= Work instruction =
Work through the material below and count the lines holding the word "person"; give that count and nothing more.

################

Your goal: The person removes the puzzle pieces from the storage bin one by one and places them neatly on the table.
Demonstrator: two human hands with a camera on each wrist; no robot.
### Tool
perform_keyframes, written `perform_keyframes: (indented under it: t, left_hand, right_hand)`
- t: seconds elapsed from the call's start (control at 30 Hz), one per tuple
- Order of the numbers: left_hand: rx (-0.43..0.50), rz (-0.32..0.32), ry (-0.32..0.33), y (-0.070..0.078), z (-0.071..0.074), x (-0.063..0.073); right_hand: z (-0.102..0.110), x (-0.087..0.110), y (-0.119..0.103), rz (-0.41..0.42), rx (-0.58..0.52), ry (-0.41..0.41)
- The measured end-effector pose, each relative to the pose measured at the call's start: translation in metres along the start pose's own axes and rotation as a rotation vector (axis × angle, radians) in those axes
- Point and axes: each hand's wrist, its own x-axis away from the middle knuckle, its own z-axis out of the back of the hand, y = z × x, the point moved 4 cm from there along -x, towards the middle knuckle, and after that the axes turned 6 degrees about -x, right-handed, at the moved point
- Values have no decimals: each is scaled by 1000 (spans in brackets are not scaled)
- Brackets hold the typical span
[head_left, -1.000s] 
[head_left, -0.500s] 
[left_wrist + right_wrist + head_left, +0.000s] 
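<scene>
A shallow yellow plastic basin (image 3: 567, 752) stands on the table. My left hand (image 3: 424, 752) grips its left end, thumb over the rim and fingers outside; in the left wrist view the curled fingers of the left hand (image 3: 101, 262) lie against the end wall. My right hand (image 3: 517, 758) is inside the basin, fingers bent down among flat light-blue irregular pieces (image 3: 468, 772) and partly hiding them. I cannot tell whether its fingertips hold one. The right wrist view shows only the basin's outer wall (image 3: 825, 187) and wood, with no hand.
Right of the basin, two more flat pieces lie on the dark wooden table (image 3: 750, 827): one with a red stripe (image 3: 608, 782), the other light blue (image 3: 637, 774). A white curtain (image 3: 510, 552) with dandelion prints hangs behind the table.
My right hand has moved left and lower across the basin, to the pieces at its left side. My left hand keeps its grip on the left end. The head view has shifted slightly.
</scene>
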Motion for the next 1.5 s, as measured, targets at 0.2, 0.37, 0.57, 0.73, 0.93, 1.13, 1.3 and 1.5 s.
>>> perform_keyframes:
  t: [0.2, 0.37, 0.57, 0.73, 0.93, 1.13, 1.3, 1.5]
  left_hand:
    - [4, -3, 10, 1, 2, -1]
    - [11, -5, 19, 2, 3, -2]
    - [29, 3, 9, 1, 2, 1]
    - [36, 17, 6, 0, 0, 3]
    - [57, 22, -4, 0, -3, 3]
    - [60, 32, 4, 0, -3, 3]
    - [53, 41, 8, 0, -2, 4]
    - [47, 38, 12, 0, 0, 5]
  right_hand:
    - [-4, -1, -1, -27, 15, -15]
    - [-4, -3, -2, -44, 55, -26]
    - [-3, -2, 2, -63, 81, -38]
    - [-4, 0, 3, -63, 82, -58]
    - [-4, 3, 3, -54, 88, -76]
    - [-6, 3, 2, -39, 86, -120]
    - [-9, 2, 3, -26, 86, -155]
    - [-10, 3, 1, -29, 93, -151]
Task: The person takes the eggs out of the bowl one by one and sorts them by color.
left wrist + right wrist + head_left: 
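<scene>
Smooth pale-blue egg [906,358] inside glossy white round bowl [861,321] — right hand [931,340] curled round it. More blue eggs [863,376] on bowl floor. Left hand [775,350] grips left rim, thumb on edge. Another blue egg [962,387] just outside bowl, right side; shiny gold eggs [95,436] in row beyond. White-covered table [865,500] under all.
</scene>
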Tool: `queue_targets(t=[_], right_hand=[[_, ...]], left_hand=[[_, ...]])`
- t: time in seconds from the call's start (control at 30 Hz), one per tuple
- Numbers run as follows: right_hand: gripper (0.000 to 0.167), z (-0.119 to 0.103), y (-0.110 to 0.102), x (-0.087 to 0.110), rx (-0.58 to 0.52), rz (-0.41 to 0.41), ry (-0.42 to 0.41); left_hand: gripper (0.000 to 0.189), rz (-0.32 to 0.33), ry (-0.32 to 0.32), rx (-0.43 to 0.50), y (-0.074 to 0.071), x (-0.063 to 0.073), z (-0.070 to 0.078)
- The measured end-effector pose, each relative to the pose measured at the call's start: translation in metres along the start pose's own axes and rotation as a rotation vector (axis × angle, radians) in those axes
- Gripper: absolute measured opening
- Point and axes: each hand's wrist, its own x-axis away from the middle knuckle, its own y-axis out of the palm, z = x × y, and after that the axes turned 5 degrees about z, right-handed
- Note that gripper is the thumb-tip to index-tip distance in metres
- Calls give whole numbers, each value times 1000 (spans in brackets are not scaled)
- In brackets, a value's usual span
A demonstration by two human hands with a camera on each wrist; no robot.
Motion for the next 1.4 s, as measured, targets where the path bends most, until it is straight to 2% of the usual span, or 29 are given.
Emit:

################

= Solved problem =
2